The program is currently authorized and funded from Title V and Title III of SAFETEA-LU and is administered by the U.S. DOT’s Research and Innovative Technology Administration (RITA). The grants issued under Title V generally require a one-for-one non-federal match. Universities are encouraged to find local sources of match from state, local government, Tribal, or private sector partners (such as industry or non-profit organizations). However, certain federal funds authorized in SAFETEA-LU may be used as a matching source. Centers funded under Title III do not have a match requirement.
The ultimate product of the centers is a research program that reflects each individual institution’s thematic area, but also education and outreach (including continuing education and outreach responsibilities). Centers can choose to pursue a wide range of opportunities within the program. A complete list of the Centers and their thematic areas is available http://utc.dot.gov/list_of_centers/.
Overall program goals within the UTC Program’s legislated mission are established by U.S. DOT RITA in six key areas—each of which includes submission of annual performance measurement data dictated by the program guidelines. The six goals are human resources, education, research performance, research selection, diversity, and technology transfer. Centers prepare strategic plans at the beginning of a grant to describe how they will accomplish the six program goals. These strategic plans are reviewed by multimodal teams from the U.S. DOT and after they are approved the plans become the primary guiding document of each UTC during its grant.

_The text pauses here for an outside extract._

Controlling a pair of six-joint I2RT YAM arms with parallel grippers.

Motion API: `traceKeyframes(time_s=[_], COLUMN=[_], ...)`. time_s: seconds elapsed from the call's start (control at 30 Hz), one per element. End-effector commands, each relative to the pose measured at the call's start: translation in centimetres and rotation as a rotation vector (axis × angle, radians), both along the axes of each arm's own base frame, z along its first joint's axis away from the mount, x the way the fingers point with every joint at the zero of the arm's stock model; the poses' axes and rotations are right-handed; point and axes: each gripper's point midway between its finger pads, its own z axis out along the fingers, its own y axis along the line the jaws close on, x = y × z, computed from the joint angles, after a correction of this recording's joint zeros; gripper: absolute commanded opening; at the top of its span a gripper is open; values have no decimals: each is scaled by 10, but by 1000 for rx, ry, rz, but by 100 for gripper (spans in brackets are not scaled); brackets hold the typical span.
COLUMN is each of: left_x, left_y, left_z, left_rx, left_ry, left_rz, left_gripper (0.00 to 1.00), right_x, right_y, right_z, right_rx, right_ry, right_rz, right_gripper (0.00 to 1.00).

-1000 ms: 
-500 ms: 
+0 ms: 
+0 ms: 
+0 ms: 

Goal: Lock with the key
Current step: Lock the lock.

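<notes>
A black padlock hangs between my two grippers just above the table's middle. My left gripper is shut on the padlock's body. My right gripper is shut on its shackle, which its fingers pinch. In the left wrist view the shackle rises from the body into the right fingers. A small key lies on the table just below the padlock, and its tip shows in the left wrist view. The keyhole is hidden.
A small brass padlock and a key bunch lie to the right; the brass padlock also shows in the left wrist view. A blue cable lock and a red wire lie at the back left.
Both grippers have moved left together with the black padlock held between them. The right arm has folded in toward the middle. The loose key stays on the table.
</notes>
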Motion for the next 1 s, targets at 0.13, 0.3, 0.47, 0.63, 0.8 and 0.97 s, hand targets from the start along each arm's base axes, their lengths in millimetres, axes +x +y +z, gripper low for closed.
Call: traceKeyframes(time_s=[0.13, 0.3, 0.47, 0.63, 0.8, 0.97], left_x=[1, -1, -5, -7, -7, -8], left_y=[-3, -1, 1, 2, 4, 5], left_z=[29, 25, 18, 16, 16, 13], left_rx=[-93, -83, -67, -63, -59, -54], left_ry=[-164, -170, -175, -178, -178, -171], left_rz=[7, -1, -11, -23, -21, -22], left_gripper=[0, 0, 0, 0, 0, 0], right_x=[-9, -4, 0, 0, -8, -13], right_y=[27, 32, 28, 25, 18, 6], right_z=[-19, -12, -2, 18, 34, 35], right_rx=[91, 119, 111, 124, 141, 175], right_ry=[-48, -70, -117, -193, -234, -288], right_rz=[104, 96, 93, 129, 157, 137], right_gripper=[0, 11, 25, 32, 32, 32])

Several documents have been developed to highlight the results of UTC funded research. These include a monthly UTC Spotlight Newsletter, an annual Spotlight Conference with the Transportation Research Board, and beginning in fall of 2008 a “Points of Pride” report on the highlights from the past year. In addition, several National centers have collaborated previously on the publication of a laboratory and resource guide describing the facilities available for transportation research and education at those UTCs. UTC directors participate in the Council of University Transportation Centers (CUTC), a private organization established to promote transportation research and education on a national basis.
Each Center operates on a grant year established by the institution. Under its strategic plan, each University Transportation Center has established its own procedures for selecting and administering research activities. These processes, by design and program guidance, all include significant peer review of research topics and ultimate reports. Each center also prepares an annual report detailing its activities. The U.S. DOT also provides ongoing management and oversight through routine site visits, review of reporting requirements, and regular participation in CUTC meetings and sponsored activities. There are currently 60 UTCs in 41 of the 50 states.

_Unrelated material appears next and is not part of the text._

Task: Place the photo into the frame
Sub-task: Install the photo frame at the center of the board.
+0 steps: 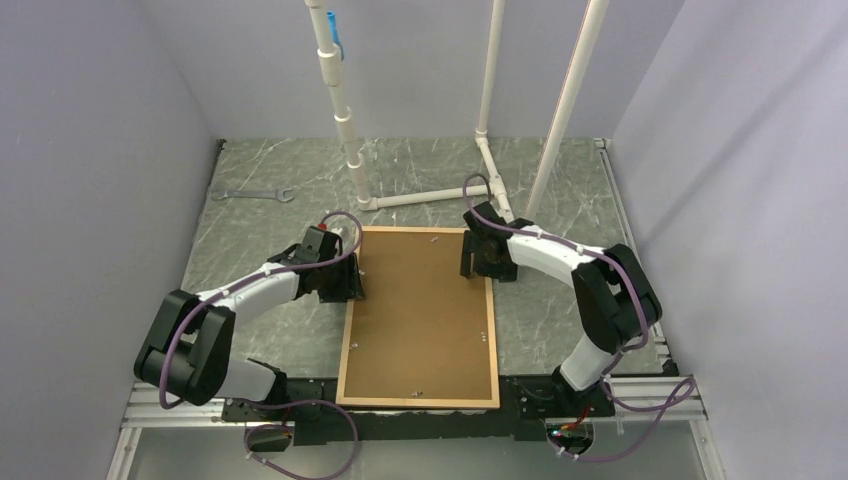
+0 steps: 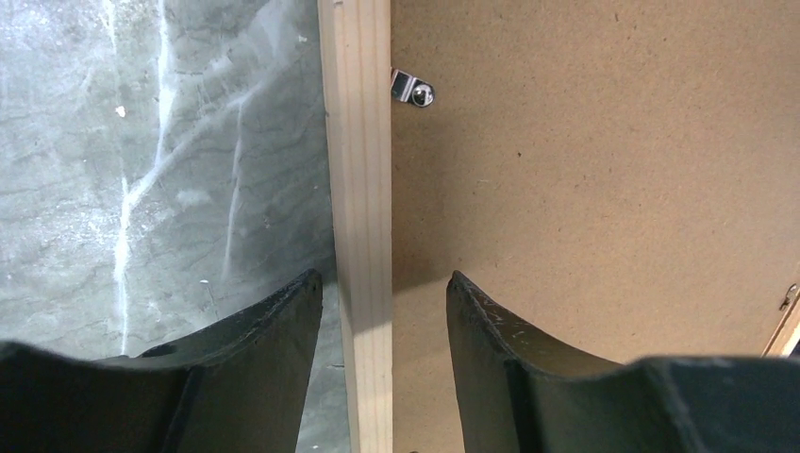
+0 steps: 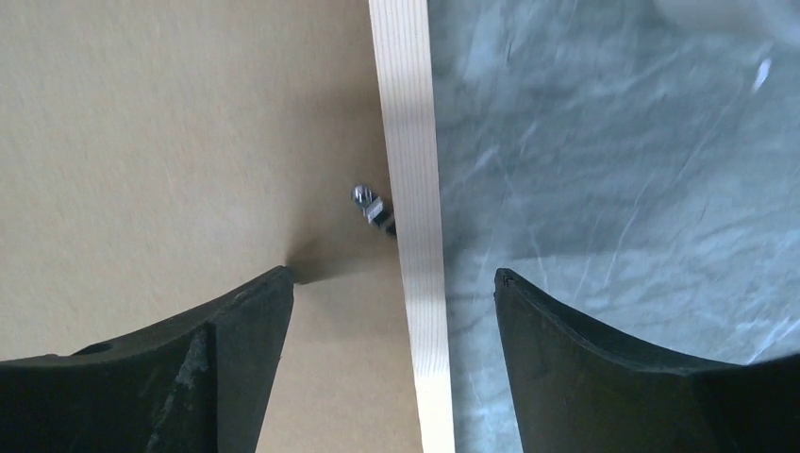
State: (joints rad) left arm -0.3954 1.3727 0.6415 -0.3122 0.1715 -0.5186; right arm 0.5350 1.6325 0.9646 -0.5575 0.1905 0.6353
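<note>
The frame [image 1: 420, 403] lies flat in the middle of the table, with a brown hardboard backing panel [image 1: 420, 310] filling it. The photo is hidden. My left gripper [image 1: 351, 284] is open astride the frame's left strip [image 2: 358, 142], one finger over the table and one over the panel [image 2: 585, 170]. A small metal clip [image 2: 413, 90] sits just ahead of it. My right gripper [image 1: 477, 264] is open wider across the right strip [image 3: 406, 113], with its left finger over the panel [image 3: 170, 123] near another clip [image 3: 373, 208]. Neither gripper grips the wood.
A white pipe structure [image 1: 420, 198] rises just behind the frame's far edge. A metal wrench [image 1: 252, 194] lies at the back left of the marbled table [image 1: 560, 320]. Grey walls close in on both sides.
</note>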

The University Transportation Centers (UTC) program, initiated in 1987 under the Surface Transportation and Uniform Relocation Assistance Act, authorized the establishment and operation of transportation centers in each of the 10 standard federal regions. The Intermodal Surface Transportation Efficiency Act of 1991 (ISTEA) reauthorized the UTCs for an additional six years and added four national centers and six University Research Institutes (URI). The mission of the 14 UTCs was to advance U.S. expertise and technology transfer. The six URIs each had a specific transportation research and development mandate.
In 1998 the Transportation Equity Act for the 21st Century (TEA-21) reauthorized the UTC Program for an additional six years and increased the total number of Centers to 33. In addition to the ten regional Centers, which were to be selected competitively, TEA-21 created 23 other Centers at institutions named in the Act. TEA-21 established education as one of the primary objectives of a University Transportation Center and institutionalized the use of strategic planning in university grant management.
SAFETEA-LU brought with it a noteworthy expansion of the University Transportation Centers Program. From just over 30 operating centers under TEA-21, SAFETEA-LU created 60 centers in a variety of funding levels and scopes. National, Regional, Tier I, and Tier II centers were established. An additional eight centers were funded under Title III of the authorization bill.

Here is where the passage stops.